Today, the All-Party Parliamentary Group (APPG) on Haemophilia and Contaminated Blood, which I co-chair, will release the results of a four-month inquiry into the current support arrangements for those affected by the contaminated blood scandal in the UK.
This report is on a confessedly opaque and little-known topic, and no doubt many readers will have never heard of the issue. But for those it affected, the contaminated blood scandal changed their lives forever, as well as the lives of their partners, carers and dependants. It refers to a period, from the 1970s through to the early-1990s, when thousands of people underwent treatment with NHS blood products now known to have been infected with HIV and/or Hepatitis C.

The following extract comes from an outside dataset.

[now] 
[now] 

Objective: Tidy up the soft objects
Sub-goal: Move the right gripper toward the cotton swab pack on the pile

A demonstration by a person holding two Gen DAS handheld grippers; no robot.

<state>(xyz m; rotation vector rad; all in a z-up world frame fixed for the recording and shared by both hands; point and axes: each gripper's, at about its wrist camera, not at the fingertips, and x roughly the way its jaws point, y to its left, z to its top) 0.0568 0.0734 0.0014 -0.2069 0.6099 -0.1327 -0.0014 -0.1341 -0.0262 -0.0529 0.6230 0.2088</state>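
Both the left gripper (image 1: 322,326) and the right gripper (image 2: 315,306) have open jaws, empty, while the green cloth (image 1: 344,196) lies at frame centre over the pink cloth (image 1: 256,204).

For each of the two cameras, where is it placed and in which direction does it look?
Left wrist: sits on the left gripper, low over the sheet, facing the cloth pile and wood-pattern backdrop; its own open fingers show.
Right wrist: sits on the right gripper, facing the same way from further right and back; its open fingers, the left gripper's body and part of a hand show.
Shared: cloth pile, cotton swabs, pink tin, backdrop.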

The scandal affected a great many individuals. Almost the entire community of people with haemophilia at the time, almost 5,000 people, became infected with one or both of these viruses, as they often required injections of blood factor concentrate to help heal wounds and stay alive. But a great many individuals without bleeding disorders were also infected through blood transfusions. This says nothing of those secondarily infected by their loved ones or of the countless carers, spouses and dependants who became embroiled in the tragedy – many having to sacrifice their careers investing considerable time in the care and support of those affected.
This scandal was not unique to Britain. But unlike in other countries, in the UK no public inquiry has ever been conducted, no prime minister has ever publicly apologised and what support there is has developed in a haphazard and piecemeal fashion, often in response to lobbying and litigation by campaigners.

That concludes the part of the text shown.